Satu-satunya pasien covid-19 paling kritis di Vietnam (seorang pilot berkewarganegaraan Inggris yang bekerja di maskapai Vietnam) kini sudah agak membaik kondisinya dan (ini yang mengejutkan) sudah negatif covid-19.

Pilot itu --luar biasa-- tidak jadi mati. Padahal Covid-19 sudah membuatnya koma. Berhari-hari. Berminggu-minggu. Lebih 2 bulan ia koma. Nama sang pilot pun sudah tidak dirahasiakan lagi: Stephen Cameron. Umur: 43 tahun. Kewarganegaraan: Inggris. Pekerjaan: pilot Vietnam Air.

Kondisi sakitnya menjadi perhatian seluruh negeri karena jika sampai ia tewas, maka rekor Vietnam sebagai satu-satunya negara di kolong langit yang terkena covid-19 tapi kematiannya 0 akan runtuh.

Beruntung dia ada di Vietnam, negara berkembang seperti Indonesia, tapi tidak dipimpin oleh Pak Joko Widodo. Pemerintah Vietnam menganggap serius wabah covid-19 ini dari awal, bertindak cepat dan tegas (saya ingat bahkan cara Vietnam mencegah masuknya wabah ini sering dikata-katai orang sebagai otoriterisme gaya komunis). Ketika pilot ini kritis disiksa covid-19, segala daya dan upaya pun dikerahkan untuk menyelamatkannya.
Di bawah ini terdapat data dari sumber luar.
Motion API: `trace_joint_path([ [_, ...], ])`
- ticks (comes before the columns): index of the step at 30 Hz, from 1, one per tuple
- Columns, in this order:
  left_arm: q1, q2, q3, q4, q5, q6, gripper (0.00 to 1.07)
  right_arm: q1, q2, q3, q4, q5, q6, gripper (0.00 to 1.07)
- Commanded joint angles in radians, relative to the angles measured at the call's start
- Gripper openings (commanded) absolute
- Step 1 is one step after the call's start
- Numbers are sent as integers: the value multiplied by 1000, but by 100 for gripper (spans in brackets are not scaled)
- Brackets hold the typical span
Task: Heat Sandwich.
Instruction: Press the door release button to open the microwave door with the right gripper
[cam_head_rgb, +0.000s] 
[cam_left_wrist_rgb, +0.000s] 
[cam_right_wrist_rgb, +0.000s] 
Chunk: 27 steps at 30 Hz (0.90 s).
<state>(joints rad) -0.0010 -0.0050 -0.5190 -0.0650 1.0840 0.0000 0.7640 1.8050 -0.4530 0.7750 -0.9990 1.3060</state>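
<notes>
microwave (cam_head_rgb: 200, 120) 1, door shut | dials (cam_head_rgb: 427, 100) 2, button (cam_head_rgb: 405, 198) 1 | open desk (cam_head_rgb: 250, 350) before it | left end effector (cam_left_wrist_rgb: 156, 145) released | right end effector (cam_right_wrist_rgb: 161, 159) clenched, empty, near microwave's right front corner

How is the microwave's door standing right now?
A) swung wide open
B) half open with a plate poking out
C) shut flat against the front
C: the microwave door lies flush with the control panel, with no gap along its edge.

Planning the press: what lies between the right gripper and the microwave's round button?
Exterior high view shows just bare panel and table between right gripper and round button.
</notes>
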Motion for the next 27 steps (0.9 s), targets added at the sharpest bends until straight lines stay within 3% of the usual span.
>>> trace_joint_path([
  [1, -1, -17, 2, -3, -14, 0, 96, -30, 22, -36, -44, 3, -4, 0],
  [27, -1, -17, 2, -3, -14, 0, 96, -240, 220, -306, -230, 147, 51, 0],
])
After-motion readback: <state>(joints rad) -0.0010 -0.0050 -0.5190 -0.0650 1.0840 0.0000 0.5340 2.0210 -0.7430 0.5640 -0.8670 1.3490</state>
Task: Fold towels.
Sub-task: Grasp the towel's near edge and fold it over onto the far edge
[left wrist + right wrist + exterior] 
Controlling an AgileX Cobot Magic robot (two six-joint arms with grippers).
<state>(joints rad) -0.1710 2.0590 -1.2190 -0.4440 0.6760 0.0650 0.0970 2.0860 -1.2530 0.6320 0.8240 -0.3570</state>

Beruntung dia di sana dan bukan di sini. Di sana satu kematian pun akan dianggap kegagalan, sedangkan di sini, bahkan ada pejabat yang sempat-sempatnya berkata di hadapan rakyat dengan muka datar bahwa angka kematian karena wabah di Indonesia sebagai angka kecil, seraya membandingkannya dengan angka kematian penyakit lain. Seolah ia menganggap kematian hanyalah angka-angka statistik di Excel atau Minitab.

Beruntung juga dia di sana. Orang-orang yang patut diduga tertular dari dia di-tracking dengan serius dan di-test sungguh-sungguh meski jumlahnya sangat banyak. Beruntung juga dalam proses tracking ini tidak kita dengar ada warga yang memasang spanduk penolakan, misalnya: “Kami menolak rapid test dan swab test”. Atau baliho: “Hentikan sandiwara kalian wahai dokter dan nakes!”.

Nah, teman-teman. Vietnam menganggap bahaya wabah ini serius dari awal, lalu mereka bertindak cepat dan baik (seperti tindakan pencegahan masuknya virus dari luar negeri, tracking, karantina dan sebagainya) hingga tak ada korban jiwa seorang pun di sana dan berhari-hari terakhir ini tak ditemukan lagi penambahan orang positif covid-19 serta kemungkinan roda ekonomi juga akan cepat berjalan normal lagi di sana (apalagi mereka ketiban untung, banyak perusahaan asing yang pindahkan pabrik dari China ke Vietnam). Hari esok terlihat lebih cerah.

Bandingkan dengan Indonesia yang ketika awal-awal dihantam wabah justru terkesan meremehkan bahaya covid-19, tindakan responnya kurang cepat dan kurang tepat. Akibatnya hingga bulan keempat ini, korban wabah yang tewas di kita sudah 2000-an orang. Konfirmasi penambahan kasus baru: seribuan orang per hari. Ekonomi ancur-ancuran dan masyarakat kecil menjerit kesusahan dan kesulitan nafkah.

Bayangkan! Sesudah kita berantakan begini lalu teman-teman masih sempat-sempatnya share tulisan atau meme yang tidak jelas yang intinya mengajak masyarakat untuk lebih meremehkan wabah dengan tuduhan bahwa wabah ini hanya konspirasi atau wabah tak bahaya dan bumbu-bumbu teori konspirasi lainnya?

Sadarkah teman-teman bahwa kelakuan begitu berpotensi membuat korban wabah akan semakin banyak dan wabah di kita akan semakin berlarut-larut? Tidak seperti Vietnam yang wabah bisa selesai lebih cepat dan kehidupan normal mungkin bisa lebih cepat pula kembali?

Pertanyaan terakhir dari saya. Apakah Vietnam (yang menganggap wabah ini serius hingga akhirnya berhasil mengatasi covid-19) itu adalah negara korban konspirasi karena mereka menganggap covid-19 itu berbahaya bahkan menganggapnya bahaya itu mereka lakukan sedari awal?

Atau justru sebaliknya, teman-temanlah yang jadi korban konspirasi karena meski kita sudah babak belur, tapi justru malah berharap negeri ini untuk lebih meremehkan wabah dengan menyebarkan keyakinan bahwa wabah ini tak ada, hanya kebohongan dokter dan tenaga kesehatan atau menyebarkan keyakinan yang bertentangan dengan data bahwa wabah ini tak bahaya sama sekali?